前引用の二つのエピソードの後、村上さんは、こう述べています。

 どちらも( ストローのことと 南淵・注)ありふれた現象ですから、特に疑問を抱かずにやり過ごしている人のほうが多いかもしれません。しかし、人類は昔から、こうした日常的な「当たり前」に好奇心の光を当て、それがどのような原理で起きるのかを解明してきました。そんな行いが、さまざまな科学を発展させてきたのです。
 (前記書 p11~p12 下線は南淵)
 
 やはり「日常的な当たり前に好奇心の光を当て」ることを強調されています。ぼくたちが指導して身につけさせなければならないことは、「日常的な当たり前」に目を留めること、つまり「環覚」の養成です
 「家に閉じこもって受験勉強とゲームで遊んでいるばかり」ではなく、外に出て「やんちゃ遊び」をし、さまざまなものに目が留まり、考えられるようになること。それが科学を発展させ、天才を導く道のはずです。「『腕白』こそ天才に」、その思いがたいせつだと思います。
 
映画と童謡
 「コロラド」と「ロンゲスト・ヤード」と「キューリー夫人」(原題ママ)。今週は三本を推薦しておきます。
 クリント・イーストウッドのある作品(あえて名前は伏せます)を見て、その一本をどうしようかと迷ったのですが、「あるレベル」の映画をつくれてしまう、イーストウッドの映画作りに慣れた「受ける要素」満載の「アザトサ」が目につき、今回はパスをしました。

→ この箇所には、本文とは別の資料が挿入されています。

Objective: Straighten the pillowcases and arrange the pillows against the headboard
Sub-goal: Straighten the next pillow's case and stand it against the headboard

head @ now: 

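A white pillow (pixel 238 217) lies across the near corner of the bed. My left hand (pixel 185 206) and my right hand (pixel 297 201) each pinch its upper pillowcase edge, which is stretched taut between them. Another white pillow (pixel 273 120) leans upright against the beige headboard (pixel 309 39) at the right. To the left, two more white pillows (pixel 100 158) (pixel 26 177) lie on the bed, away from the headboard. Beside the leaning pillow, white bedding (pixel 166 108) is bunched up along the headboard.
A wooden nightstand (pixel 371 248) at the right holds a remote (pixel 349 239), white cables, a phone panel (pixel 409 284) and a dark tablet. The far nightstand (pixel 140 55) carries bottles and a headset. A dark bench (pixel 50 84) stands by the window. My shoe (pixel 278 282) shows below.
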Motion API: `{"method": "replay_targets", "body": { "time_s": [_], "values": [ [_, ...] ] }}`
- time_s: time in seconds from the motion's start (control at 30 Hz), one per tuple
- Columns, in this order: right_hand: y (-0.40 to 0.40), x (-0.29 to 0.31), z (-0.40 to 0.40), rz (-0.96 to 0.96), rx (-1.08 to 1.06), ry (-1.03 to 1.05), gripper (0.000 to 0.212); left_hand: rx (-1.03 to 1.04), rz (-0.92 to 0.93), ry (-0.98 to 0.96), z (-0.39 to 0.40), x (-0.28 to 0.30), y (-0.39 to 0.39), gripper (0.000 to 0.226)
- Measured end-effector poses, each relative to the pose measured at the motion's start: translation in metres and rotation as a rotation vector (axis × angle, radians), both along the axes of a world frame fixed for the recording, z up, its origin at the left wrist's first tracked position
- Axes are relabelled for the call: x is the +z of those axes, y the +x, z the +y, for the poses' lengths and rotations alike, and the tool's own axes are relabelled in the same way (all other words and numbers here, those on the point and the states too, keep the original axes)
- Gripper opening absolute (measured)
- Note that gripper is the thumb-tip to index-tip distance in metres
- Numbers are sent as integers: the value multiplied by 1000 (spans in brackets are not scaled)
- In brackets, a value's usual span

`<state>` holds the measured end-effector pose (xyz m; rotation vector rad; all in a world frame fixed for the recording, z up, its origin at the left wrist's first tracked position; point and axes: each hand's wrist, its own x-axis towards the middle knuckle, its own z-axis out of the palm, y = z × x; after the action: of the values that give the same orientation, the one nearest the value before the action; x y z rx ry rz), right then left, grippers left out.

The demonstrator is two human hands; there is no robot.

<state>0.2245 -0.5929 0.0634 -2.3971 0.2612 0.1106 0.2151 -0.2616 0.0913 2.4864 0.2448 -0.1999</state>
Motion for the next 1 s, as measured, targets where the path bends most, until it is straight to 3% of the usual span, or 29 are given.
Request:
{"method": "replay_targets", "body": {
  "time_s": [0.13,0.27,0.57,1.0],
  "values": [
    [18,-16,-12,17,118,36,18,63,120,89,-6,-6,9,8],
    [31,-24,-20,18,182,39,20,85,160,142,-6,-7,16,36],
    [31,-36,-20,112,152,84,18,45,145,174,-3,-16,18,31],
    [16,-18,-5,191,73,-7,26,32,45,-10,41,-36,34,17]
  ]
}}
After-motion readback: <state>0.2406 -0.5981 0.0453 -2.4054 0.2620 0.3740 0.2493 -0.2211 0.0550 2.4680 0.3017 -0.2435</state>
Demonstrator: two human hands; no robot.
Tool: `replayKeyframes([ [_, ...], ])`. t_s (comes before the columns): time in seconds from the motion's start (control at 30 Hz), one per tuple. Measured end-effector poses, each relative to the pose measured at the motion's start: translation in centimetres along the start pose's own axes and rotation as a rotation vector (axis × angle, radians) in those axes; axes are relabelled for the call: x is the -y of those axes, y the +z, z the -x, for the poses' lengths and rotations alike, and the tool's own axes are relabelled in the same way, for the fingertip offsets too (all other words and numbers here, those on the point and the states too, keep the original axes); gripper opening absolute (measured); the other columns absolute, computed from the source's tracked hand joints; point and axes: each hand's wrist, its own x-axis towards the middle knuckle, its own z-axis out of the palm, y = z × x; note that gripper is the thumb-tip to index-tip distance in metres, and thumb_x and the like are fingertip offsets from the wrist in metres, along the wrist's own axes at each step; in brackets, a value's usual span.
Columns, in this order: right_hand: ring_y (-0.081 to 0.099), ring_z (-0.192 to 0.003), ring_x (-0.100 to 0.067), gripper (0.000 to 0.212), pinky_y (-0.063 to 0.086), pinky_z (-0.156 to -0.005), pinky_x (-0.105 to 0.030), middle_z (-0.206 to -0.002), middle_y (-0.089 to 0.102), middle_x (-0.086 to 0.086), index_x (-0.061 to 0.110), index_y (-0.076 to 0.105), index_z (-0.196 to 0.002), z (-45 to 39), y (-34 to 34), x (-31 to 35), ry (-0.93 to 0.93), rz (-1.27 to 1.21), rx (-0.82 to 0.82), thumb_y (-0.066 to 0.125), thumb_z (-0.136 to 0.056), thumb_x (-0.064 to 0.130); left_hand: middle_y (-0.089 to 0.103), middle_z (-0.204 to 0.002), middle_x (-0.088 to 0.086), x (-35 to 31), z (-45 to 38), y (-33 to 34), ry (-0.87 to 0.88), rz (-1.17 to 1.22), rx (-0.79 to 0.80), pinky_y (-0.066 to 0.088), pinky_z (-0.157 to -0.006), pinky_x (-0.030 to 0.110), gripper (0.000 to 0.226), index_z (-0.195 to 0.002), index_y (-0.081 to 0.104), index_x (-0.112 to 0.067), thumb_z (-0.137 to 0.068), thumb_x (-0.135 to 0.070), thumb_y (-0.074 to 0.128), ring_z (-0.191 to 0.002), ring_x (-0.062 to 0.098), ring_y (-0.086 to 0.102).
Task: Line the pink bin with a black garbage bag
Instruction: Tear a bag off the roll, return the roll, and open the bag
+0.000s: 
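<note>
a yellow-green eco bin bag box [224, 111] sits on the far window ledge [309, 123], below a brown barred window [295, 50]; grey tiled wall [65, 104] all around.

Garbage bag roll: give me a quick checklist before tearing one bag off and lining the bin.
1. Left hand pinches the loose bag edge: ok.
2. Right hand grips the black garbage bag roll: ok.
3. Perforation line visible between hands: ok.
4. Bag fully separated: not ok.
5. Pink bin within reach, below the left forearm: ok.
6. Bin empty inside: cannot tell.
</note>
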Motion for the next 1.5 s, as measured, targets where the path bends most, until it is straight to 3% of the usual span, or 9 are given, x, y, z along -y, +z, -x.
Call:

 戦争で精神的なバランスを崩した兵士というテーマはベトナム戦争映画でよく使われましたが、「コロラド」は南北戦争の激戦で精神のバランスを崩した大佐と、友人だったその部下の物語です。
 「ロンゲスト・ヤード」は、極悪刑務所の看守チームといつもいじめられている囚人のチームがフットボールで対決する、という奇想天外な物語です。「キュリー夫人」は女性科学者の半生を淡々と描いています。

 ここ一年ばかり、若いころの夢を追いかけ映画DVDを見続けていますが、中には相変わらず小難しくて、理屈っぽい映画もあります。映画であんまり考えたくないので、そういう映画はすぐパスすることにしています。映画を「芸ジュツぽく!」作るのではなく、「映画」をつくったら芸術作品だった、と作ってほしい。それが芸術性だとぼくは思います
 若いころはちがったかもしれませんが、映画は「童謡」か「懐メロ」みたいだな。そう思うことがよくあります。懐かしく、時に心をかき乱されるもの、ほのかな思い、後悔や喪失感・・・。いずれにしろ、おかねでは買えないもの…。それらを思い出させてくれます。
 人生は、そんな「お金では買えないもの」を、どれだけ手に入れられるか、の旅路ですね。ちょっとキザになりましたが、年をとった今、ますますそう思います。